Other than a shared love for the beauty of the back country, there is little they have in common. Wynter and Kaden (played by Olivia Buck Smith and August McVale) are a young and newly engaged LDS couple. Sadie and Jade are a lesbian couple who have transplanted from other states (played by Comet Higley and Macey Shackelford, respectively). Sara and Marcus are a mixed ethnicity couple who are eager to start a family.
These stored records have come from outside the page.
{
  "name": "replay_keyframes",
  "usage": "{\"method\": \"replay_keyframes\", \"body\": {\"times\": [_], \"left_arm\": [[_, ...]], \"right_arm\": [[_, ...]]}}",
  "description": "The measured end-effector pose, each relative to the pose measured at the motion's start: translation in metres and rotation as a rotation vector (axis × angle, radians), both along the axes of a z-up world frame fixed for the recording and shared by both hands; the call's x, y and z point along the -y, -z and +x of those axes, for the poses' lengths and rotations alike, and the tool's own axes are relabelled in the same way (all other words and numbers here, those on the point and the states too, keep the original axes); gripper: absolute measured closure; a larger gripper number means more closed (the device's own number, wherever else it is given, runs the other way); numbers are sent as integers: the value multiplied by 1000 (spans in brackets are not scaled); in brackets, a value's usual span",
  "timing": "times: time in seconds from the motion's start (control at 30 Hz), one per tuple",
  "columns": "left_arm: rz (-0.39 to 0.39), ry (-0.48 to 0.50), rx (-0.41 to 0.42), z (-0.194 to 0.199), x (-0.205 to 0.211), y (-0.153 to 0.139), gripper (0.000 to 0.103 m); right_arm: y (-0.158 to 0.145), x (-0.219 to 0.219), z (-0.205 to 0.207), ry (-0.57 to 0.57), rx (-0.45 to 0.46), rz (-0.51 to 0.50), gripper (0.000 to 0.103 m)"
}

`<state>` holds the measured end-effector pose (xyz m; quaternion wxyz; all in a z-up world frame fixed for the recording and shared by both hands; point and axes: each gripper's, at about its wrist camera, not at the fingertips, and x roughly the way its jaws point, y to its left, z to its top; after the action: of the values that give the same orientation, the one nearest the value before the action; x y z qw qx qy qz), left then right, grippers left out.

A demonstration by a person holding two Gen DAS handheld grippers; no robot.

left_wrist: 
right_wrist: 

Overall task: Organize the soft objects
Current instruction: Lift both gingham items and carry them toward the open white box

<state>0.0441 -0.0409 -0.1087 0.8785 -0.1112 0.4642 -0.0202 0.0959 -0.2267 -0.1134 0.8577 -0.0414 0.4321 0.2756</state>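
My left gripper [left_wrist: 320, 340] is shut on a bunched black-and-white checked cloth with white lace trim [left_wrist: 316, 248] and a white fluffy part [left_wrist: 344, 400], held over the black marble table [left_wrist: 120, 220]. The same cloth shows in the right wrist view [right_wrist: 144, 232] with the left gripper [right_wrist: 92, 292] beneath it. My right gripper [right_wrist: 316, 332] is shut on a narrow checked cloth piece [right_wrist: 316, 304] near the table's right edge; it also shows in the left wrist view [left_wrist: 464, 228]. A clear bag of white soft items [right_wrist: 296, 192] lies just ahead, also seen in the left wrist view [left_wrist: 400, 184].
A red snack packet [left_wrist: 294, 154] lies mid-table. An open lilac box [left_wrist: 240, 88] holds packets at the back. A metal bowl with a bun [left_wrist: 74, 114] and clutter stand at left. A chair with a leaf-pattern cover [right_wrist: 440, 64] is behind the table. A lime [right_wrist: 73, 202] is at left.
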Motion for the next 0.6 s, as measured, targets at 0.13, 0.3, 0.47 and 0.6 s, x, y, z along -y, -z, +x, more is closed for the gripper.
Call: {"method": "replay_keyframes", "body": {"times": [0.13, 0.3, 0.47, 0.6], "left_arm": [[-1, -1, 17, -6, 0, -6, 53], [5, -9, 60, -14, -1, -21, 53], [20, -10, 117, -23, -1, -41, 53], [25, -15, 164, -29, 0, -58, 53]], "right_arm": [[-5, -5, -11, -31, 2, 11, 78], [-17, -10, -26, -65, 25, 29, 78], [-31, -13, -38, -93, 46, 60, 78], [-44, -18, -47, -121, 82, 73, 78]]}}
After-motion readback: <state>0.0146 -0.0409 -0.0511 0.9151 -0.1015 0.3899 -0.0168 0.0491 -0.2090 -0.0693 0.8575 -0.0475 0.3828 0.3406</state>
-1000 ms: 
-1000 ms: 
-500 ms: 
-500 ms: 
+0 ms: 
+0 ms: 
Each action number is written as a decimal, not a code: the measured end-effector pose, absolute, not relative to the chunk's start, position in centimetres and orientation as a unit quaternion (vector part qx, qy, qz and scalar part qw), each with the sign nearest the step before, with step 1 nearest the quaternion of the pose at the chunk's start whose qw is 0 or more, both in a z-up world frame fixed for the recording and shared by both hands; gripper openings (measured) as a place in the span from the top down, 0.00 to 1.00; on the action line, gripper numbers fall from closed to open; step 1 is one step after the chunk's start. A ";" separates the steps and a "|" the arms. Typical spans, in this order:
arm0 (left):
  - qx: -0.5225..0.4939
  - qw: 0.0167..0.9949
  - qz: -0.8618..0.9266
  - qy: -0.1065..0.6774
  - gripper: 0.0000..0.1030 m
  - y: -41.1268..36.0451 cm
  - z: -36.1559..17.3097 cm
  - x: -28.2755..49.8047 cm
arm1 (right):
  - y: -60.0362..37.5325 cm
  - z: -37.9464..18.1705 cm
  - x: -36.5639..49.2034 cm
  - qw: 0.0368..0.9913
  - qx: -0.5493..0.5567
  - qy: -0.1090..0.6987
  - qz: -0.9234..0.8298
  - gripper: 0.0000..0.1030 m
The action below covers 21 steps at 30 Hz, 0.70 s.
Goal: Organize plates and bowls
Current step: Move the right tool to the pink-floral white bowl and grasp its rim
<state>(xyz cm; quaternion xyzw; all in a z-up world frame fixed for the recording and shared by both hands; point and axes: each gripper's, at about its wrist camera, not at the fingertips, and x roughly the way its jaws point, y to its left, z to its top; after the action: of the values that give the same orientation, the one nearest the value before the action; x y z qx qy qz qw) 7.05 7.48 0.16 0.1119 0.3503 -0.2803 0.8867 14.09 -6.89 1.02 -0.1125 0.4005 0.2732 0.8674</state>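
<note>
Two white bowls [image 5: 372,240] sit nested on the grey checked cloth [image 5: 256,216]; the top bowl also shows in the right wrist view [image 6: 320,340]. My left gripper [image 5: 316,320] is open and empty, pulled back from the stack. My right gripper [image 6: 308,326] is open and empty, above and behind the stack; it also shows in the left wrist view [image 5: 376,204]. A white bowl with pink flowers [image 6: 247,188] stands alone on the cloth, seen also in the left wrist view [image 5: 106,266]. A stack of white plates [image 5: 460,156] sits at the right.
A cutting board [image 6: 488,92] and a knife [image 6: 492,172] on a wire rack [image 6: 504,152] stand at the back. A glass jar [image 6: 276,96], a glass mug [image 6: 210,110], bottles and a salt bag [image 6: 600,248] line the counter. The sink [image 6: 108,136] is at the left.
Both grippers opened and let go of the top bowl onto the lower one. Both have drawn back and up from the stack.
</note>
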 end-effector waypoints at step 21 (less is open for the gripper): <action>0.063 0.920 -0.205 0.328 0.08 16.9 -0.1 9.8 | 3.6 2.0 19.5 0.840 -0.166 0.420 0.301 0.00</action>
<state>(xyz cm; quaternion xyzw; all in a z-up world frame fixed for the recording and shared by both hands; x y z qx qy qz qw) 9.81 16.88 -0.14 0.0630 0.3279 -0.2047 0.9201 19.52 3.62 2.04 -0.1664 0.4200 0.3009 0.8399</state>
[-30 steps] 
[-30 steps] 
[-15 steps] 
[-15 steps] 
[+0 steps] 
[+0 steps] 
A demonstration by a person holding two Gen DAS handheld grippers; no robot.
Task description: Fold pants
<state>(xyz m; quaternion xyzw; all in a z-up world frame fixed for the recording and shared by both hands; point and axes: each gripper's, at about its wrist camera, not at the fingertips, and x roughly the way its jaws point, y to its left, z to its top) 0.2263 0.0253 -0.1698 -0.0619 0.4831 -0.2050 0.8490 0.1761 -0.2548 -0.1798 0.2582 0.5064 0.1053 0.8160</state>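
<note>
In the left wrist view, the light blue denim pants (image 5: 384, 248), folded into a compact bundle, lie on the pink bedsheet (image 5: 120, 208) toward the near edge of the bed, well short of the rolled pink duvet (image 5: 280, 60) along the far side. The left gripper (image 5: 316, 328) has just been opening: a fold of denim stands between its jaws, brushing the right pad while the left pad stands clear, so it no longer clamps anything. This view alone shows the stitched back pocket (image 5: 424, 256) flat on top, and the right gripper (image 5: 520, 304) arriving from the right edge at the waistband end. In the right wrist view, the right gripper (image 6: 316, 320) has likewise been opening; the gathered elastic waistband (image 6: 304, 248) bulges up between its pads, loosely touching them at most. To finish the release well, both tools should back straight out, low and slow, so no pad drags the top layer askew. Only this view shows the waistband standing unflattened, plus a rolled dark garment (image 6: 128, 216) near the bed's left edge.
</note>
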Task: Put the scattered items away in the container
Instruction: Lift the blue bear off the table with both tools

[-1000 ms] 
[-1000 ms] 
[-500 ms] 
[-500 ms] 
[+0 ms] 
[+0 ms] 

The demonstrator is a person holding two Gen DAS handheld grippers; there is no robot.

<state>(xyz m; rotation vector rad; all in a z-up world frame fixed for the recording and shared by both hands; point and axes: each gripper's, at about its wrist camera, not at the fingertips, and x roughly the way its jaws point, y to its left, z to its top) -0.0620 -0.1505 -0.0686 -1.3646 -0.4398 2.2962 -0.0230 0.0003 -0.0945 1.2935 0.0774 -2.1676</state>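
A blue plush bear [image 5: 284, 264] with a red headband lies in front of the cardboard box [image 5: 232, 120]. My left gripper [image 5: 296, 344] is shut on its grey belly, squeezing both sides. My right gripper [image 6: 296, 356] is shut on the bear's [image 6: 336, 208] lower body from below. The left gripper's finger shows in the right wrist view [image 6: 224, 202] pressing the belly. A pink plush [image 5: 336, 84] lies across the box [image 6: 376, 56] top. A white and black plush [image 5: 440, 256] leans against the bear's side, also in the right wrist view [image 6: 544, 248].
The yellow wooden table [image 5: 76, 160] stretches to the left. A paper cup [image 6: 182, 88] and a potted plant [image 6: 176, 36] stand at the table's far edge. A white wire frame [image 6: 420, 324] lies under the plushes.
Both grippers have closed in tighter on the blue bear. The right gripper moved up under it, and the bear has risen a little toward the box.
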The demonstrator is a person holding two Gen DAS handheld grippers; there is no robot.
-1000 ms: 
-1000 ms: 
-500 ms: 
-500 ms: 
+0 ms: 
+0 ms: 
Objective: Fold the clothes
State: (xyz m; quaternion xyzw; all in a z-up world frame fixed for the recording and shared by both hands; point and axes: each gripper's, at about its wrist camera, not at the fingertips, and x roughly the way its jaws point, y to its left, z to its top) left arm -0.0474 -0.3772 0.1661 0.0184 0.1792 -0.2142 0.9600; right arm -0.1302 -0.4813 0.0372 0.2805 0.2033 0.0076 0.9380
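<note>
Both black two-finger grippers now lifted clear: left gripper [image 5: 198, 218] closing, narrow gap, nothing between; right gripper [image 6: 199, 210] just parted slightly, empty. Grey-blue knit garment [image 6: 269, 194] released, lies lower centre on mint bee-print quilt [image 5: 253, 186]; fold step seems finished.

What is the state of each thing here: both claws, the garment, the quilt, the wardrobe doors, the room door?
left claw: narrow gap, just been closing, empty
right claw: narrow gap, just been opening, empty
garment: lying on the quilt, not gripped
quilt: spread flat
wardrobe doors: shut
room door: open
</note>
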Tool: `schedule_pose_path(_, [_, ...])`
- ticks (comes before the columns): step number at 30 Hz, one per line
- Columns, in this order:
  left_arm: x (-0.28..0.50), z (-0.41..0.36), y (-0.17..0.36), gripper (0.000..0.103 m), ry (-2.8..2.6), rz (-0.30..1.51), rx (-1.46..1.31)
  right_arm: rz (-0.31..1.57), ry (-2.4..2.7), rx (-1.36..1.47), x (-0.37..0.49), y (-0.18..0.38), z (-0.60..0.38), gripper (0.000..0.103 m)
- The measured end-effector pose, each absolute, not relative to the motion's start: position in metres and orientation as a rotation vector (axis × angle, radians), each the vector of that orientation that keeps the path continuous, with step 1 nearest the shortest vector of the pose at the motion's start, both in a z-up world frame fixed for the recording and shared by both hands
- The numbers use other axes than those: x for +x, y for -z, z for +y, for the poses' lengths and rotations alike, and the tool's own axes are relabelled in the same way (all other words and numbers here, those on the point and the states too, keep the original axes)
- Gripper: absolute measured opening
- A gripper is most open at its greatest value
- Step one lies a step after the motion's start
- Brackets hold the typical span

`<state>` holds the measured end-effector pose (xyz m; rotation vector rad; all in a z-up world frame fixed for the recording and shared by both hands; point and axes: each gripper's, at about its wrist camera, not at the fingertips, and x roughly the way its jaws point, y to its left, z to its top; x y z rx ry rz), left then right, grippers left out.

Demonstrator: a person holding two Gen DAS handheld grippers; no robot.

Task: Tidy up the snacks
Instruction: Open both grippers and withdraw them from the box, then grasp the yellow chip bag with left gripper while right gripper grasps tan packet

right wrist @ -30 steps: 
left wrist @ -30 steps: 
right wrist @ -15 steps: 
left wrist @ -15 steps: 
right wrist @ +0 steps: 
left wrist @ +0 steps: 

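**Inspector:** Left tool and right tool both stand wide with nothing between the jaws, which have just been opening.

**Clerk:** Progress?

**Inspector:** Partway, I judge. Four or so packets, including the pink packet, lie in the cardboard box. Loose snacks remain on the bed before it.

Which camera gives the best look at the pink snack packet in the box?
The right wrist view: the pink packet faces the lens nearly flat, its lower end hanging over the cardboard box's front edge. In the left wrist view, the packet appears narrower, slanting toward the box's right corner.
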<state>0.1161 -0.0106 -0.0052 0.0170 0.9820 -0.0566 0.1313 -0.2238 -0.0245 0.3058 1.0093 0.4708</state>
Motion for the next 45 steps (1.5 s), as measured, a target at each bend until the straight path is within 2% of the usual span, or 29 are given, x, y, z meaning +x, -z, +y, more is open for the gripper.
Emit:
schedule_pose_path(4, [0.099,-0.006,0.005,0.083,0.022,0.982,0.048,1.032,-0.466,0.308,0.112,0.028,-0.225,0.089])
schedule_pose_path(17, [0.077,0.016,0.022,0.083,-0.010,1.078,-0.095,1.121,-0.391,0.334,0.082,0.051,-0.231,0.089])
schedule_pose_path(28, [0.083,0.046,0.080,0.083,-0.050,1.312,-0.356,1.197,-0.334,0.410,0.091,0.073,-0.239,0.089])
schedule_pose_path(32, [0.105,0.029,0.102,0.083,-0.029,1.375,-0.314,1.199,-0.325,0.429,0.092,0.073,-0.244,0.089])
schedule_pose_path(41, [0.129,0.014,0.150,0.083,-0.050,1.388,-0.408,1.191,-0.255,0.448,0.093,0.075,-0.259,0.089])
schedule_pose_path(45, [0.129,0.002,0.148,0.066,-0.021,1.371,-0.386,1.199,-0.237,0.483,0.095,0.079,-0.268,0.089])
Already at the campsite the couples, all fleeing the rising flood, find the teenaged Elias (played by Isaac Trinidad-Martinez) camping suspiciously alone. The characters begin to measure one another up based on their assumptions, when an medical emergency suddenly forces them to make some critical decisions together.
The actors were all excellent in their roles. The fact that the script is presented as a staged reading, rather than a full production, did not limit their power as excellent performers. Director E. Javier Flores has mastered many simple, yet effective staging techniques. His work is especially impressive in the use of small details that aided the actors in establishing their characters.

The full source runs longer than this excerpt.